FDA Clearance for Avian Influenza A Rapid Test

Laurie Barclay, MD

April 09, 2009

April 9, 2009 — On April 7, The US Food and Drug Administration (FDA) cleared for marketing a new, more rapid test to identify influenza A/H5N1, a predominantly avian subtype that can also be pathogenic in humans. In less than 40 minutes, this AVantage A/H5N1 Flu Test (Arbor Vita Corp) can detect NS1 — a specific protein characteristic of the influenza A/H5N1 virus subtype — in throat or nose swabs from patients who have flu-like symptoms. In contrast, previous cleared tests take up to 3 or 4 hours to yield results.

"This test is an important tool to help quickly identify emerging influenza A/H5N1 infections and reduce exposure to large populations," Daniel G. Schultz, MD, director of the FDA's Center for Devices and Radiological Health, said in a news release. "The clearance of this test represents a major step toward protecting the public from the threat of pandemic flu."

Although the H5N1 subtype is mostly found in birds, humans have contracted the virus from infected poultry. Of the few avian influenza viruses that have infected humans, the H5N1 subtype is responsible for the greatest number of diagnosed cases of serious morbidity and mortality, according to the US Centers for Disease Control and Prevention.

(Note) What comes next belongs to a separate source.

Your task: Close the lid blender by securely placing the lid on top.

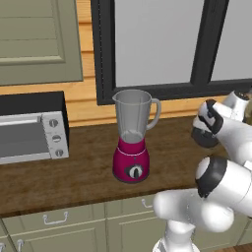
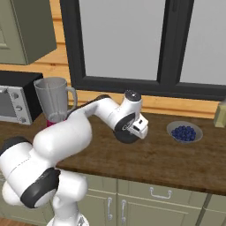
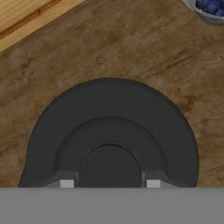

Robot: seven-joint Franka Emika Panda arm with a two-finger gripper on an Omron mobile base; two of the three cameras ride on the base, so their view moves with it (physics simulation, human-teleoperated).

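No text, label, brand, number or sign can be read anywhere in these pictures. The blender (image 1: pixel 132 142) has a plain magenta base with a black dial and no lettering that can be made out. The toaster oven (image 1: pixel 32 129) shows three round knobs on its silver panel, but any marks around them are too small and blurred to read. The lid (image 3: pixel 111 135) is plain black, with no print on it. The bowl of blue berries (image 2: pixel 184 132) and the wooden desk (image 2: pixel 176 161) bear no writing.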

If influenza A/H5N1 were to mutate further in a way that would facilitate human infection, an influenza pandemic could result. The World Health Organization states that the 412 confirmed human cases of infection from this virus are almost all in Asia and northern Africa, and that human infection with this virus subtype has not been diagnosed in the Americas.

Clinical studies to date have shown that the new test correctly identified the absence of infection in more than 700 specimens and correctly detected the presence of influenza A/H5N1 virus subtype in 24 cultured specimens from infected patients.